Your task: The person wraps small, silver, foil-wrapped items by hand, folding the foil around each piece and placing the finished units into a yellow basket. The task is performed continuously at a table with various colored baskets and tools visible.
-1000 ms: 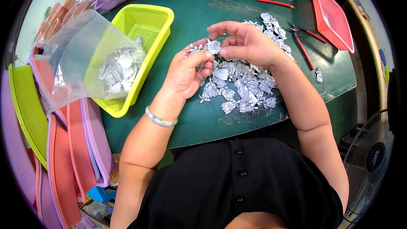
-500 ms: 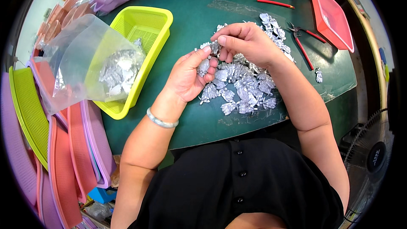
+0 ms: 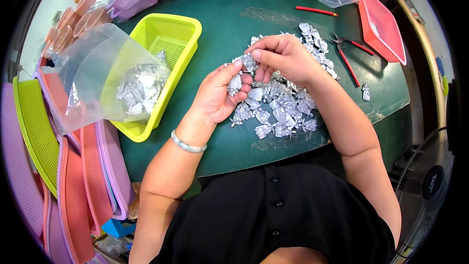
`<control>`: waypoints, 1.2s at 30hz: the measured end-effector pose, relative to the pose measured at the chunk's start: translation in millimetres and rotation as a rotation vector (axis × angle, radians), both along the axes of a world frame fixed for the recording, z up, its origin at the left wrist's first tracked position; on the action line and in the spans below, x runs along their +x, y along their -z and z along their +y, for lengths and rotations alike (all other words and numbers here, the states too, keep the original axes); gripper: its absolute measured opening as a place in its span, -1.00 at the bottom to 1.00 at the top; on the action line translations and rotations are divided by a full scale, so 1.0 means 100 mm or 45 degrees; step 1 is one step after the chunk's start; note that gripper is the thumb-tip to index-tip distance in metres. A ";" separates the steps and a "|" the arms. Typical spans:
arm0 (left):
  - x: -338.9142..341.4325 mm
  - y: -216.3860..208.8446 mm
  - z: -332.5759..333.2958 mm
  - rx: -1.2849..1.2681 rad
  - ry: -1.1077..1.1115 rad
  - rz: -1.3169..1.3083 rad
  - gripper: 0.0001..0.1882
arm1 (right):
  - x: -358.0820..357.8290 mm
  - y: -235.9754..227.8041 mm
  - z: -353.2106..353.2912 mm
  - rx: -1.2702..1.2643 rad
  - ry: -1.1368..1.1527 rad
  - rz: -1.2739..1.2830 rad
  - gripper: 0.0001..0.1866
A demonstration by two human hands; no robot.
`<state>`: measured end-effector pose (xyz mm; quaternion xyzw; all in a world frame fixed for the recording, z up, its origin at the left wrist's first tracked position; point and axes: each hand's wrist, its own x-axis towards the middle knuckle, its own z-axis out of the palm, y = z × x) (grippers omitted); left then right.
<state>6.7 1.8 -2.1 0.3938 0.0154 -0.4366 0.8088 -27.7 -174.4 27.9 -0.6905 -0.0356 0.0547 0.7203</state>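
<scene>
Both hands meet over a heap of small, rough silvery castings on the green tabletop. My left hand, with a pale bangle at the wrist, is closed palm-up around a silvery casting. Between its thumb and my right hand is another silvery casting. The right thumb and index finger pinch that piece at its right end; the other right fingers curl beneath. A clear plastic bag with more silvery castings inside rests in the yellow-green basket on the left.
Red-handled cutting pliers, a red pen and a single silvery piece lie right of the heap. A pink tray stands at the far right. Stacked baskets crowd the left; a fan stands lower right.
The whole view has shifted slightly, so the table's things appear a little lower. Both hands still hold the castings, with the upper casting now more exposed between them.
</scene>
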 end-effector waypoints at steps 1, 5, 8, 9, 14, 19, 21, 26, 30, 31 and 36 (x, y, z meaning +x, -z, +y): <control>0.00 0.00 0.01 -0.003 0.015 -0.007 -0.82 | 0.00 -0.01 0.00 0.002 -0.002 -0.001 -0.83; -0.01 -0.03 0.00 0.006 -0.014 -0.004 -0.83 | 0.00 0.00 -0.04 0.015 -0.089 -0.080 -0.84; -0.03 -0.03 -0.02 0.007 -0.164 -0.071 -0.85 | 0.03 0.09 -0.04 0.093 -0.201 -0.360 -0.78; -0.03 -0.02 -0.02 0.003 -0.222 -0.109 -0.85 | 0.03 0.09 -0.04 0.076 -0.190 -0.304 -0.75; -0.03 -0.04 -0.01 0.119 -0.437 -0.449 -0.81 | 0.01 0.07 0.00 0.148 -0.110 -0.191 -0.55; -0.06 -0.07 -0.03 0.165 -0.478 -0.569 -0.79 | 0.01 0.04 -0.01 0.176 -0.158 -0.102 -0.54; -0.07 -0.07 -0.03 0.181 -0.478 -0.601 -0.79 | 0.01 0.03 -0.01 0.177 -0.154 -0.081 -0.55; -0.09 -0.09 -0.02 0.210 -0.475 -0.655 -0.78 | 0.01 0.03 0.00 0.196 -0.139 -0.028 -0.55; -0.08 -0.08 -0.03 0.192 -0.462 -0.622 -0.79 | 0.01 0.01 0.01 0.187 -0.100 -0.020 -0.56; -0.08 -0.08 -0.01 0.195 -0.459 -0.566 -0.79 | 0.02 0.03 0.00 0.163 -0.076 -0.020 -0.57; 0.02 -0.01 0.04 0.128 -0.404 -0.211 -0.81 | 0.48 -0.08 -0.29 -0.181 0.161 -0.102 -0.60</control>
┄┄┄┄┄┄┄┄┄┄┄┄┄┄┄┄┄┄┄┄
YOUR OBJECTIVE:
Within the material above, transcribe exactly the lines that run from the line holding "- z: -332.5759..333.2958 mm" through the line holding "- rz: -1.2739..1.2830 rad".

RESULT BELOW:
  - z: -332.5759..333.2958 mm
  - rx: -1.2849..1.2681 rad
  - ry: -1.1077..1.1115 rad
  - rz: -1.3169..1.3083 rad
  - gripper: 0.0001..0.1882
arm1 (right):
  - x: -358.0820..357.8290 mm
  - y: -235.9754..227.8041 mm
  - z: -353.2106..353.2912 mm
  - rx: -1.2702..1.2643 rad
  - ry: -1.1368..1.1527 rad
  - rz: -1.2739..1.2830 rad

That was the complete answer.